L’Acceptance and Commitment Therapy (ACT) può essere una valida alternativa alla CBT per diverse ragioni. Innanzitutto piuttosto che modificare direttamente i pensieri e le credenze sul peso e sull’immagine corporea, l’ACT si focalizza sulla relazione che il paziente ha con essi. Il terapeuta ACT insegna al paziente a non controllare i propri pensieri e le proprie sensazioni interne che causano sofferenza, e propone invece l’accettazione di essi, al di là che questi siano veri o falsi. Ad esempio, è probabile che pensieri riguardanti le imperfezioni del proprio corpo siano veri, e che di conseguenza sia molto difficile contrastarli o modificarli. L’accettazione invece permette al paziente di riconoscere il pensiero e di osservarlo senza giudizio, consapevole del dolore che comporta, in modo da imparare a conviverci senza mettere in atto comportamenti non salutari per cercare di fermare o far sparire tale pensiero. Questo abbassamento del controllo cognitivo sembra essere centrale nei disturbi alimentari (Tiggemann e Raven, 1998).

L’ACT può essere molto utile anche perché lavora sui valori della persona e non direttamente sul comportamento alimentare problematico. Così, un iniziale tema trattato con i pazienti con disturbo alimentare è chiarire quali sono i loro valori, cosa è importante e individuare degli obiettivi, in modo da orientare il loro comportamento verso qualcosa che possa arricchire di significato la loro vita e che possa successivamente motivarli a stare con i pensieri e le loro sensazioni interne spiacevoli e che sono alla base del disturbo.

 

 

Bibliografia

Waller, D., Fairburn, C. G., McPherson, A., Kay, R., Lee, A., & Nowell, T. (1996).
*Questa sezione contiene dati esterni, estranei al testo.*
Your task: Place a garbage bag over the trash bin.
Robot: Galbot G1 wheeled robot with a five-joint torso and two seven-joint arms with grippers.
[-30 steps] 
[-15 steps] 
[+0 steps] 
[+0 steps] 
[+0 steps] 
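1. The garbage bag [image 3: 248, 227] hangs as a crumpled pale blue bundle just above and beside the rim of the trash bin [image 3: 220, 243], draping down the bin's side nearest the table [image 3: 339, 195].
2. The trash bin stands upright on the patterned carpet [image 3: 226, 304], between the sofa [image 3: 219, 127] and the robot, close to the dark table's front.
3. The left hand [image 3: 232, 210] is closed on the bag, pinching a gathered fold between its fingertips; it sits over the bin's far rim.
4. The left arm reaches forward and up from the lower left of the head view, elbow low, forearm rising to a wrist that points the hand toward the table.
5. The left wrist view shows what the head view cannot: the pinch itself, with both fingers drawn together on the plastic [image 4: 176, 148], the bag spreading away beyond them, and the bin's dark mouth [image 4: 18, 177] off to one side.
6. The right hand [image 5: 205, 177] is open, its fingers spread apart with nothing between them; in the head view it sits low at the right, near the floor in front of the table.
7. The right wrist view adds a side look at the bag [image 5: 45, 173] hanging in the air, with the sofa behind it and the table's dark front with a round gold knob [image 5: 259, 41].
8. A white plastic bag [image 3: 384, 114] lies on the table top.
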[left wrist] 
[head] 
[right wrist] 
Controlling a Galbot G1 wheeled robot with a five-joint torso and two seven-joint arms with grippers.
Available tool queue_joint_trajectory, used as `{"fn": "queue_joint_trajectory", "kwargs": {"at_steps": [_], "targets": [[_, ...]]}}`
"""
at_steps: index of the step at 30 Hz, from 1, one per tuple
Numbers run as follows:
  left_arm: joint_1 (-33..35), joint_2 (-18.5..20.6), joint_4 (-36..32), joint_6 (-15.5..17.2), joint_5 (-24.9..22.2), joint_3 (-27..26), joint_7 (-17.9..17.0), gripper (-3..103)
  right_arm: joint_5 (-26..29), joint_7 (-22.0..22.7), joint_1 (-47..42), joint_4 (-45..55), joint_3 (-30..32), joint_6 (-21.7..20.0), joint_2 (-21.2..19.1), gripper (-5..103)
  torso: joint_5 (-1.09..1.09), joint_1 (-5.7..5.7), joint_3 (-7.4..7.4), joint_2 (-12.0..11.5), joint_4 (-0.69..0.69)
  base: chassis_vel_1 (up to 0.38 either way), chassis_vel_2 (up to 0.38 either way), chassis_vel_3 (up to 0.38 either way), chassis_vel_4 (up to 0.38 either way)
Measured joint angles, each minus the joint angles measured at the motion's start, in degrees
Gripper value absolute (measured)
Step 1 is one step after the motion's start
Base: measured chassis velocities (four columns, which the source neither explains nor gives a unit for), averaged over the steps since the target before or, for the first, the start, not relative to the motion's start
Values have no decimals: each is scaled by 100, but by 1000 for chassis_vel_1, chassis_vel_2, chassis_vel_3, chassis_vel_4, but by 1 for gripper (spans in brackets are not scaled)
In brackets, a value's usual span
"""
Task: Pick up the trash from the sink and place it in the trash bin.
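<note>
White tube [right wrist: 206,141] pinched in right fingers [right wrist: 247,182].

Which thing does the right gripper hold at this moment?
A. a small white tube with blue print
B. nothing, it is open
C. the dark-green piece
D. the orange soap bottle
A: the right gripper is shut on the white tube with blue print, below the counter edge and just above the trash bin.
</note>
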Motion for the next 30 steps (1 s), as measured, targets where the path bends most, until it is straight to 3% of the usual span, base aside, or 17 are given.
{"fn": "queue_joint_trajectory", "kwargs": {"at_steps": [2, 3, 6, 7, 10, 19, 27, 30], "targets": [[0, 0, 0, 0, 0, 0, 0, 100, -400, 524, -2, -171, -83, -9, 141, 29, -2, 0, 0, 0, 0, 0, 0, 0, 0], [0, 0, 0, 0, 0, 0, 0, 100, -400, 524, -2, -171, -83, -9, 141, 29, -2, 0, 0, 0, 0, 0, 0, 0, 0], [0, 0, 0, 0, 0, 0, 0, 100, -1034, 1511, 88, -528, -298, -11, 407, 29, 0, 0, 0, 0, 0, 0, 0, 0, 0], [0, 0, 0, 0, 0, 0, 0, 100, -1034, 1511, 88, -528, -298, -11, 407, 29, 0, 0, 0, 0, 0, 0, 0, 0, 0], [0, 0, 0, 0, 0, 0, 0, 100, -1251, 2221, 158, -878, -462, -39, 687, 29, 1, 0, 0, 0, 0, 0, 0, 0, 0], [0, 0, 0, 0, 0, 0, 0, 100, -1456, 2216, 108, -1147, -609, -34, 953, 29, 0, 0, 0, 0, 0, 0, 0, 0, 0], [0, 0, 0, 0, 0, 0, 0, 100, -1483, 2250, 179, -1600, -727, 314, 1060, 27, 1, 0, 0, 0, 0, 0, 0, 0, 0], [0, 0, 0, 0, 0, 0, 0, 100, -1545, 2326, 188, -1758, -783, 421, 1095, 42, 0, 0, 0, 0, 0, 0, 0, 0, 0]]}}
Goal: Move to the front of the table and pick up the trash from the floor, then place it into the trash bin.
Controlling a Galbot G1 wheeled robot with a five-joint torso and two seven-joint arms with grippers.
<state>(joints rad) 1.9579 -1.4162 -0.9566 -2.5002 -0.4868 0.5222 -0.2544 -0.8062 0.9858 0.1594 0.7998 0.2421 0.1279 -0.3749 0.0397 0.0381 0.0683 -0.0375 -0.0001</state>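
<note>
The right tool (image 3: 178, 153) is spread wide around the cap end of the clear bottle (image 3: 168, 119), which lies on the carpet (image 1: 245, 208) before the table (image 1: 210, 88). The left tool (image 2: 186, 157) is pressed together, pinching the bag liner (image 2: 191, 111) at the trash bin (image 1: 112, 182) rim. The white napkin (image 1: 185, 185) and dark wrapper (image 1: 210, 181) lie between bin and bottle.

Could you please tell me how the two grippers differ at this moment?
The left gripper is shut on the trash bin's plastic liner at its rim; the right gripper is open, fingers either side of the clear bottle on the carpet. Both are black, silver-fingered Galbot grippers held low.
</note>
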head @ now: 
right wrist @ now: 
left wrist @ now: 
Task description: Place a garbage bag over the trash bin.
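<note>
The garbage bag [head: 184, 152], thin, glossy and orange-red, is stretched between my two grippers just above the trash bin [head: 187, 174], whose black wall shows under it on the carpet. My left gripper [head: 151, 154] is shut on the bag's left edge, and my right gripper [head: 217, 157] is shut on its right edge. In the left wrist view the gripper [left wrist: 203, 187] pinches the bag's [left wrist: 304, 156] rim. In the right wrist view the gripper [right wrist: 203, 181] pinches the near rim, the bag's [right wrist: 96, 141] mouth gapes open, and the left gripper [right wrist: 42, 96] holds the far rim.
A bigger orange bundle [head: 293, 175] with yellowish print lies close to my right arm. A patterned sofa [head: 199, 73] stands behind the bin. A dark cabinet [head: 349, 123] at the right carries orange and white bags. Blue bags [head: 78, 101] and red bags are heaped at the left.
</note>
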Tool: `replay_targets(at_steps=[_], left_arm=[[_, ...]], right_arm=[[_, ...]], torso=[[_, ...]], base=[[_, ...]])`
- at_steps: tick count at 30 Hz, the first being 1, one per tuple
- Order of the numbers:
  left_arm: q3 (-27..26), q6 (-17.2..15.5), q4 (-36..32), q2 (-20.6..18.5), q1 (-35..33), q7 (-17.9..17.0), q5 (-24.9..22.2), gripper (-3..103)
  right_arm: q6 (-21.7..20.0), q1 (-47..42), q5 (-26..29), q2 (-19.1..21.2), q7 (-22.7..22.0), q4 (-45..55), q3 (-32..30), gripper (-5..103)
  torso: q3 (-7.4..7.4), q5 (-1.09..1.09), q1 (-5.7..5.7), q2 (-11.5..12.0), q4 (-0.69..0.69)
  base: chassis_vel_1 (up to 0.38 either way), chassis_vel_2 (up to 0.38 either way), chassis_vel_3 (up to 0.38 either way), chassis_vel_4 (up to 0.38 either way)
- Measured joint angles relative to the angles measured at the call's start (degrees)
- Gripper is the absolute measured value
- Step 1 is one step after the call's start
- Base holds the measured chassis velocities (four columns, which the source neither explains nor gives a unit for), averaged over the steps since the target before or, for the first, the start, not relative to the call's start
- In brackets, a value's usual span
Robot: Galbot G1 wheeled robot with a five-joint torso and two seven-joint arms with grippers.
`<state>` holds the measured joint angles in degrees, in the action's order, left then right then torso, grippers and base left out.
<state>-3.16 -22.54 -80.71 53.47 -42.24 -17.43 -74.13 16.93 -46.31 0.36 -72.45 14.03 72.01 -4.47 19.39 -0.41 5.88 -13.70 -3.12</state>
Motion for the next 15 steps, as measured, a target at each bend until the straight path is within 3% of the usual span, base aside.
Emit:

Treating bulimia nervosa in primary care: A pilot study.International Journal of Eating Disorders,19(1), 99-103.

Vanderlinden, J. (2008). Many roads lead to Rome: Why does cognitive behavioural therapy remain unsuccessful for many eating disorder patients?.European Eating Disorders Review,16(5), 329-333.

Tiggemann, M., & Raven, M. (1998). Dimensions of control in bulimia and anorexia nervosa: Internal control, desire for control, or fear of losing self-control?.Eating Disorders,6(1), 65-71.

National Institute for Clinical Excellence (NICE). (2004). Eating disorders—Core interventions in the treatment and management of anorexia nervosa, bulimia nervosa and related eating disorders (Clinical Guideline No. 9). London: Author. Available from www.nice.org.uk/guidance/CG9

Juarascio, A. S., Forman, E. M., & Herbert, J. D. (2010). Acceptance and commitment therapy versus cognitive therapy for the treatment of comorbid eating pathology. Behavior Modification34(2), 175-190.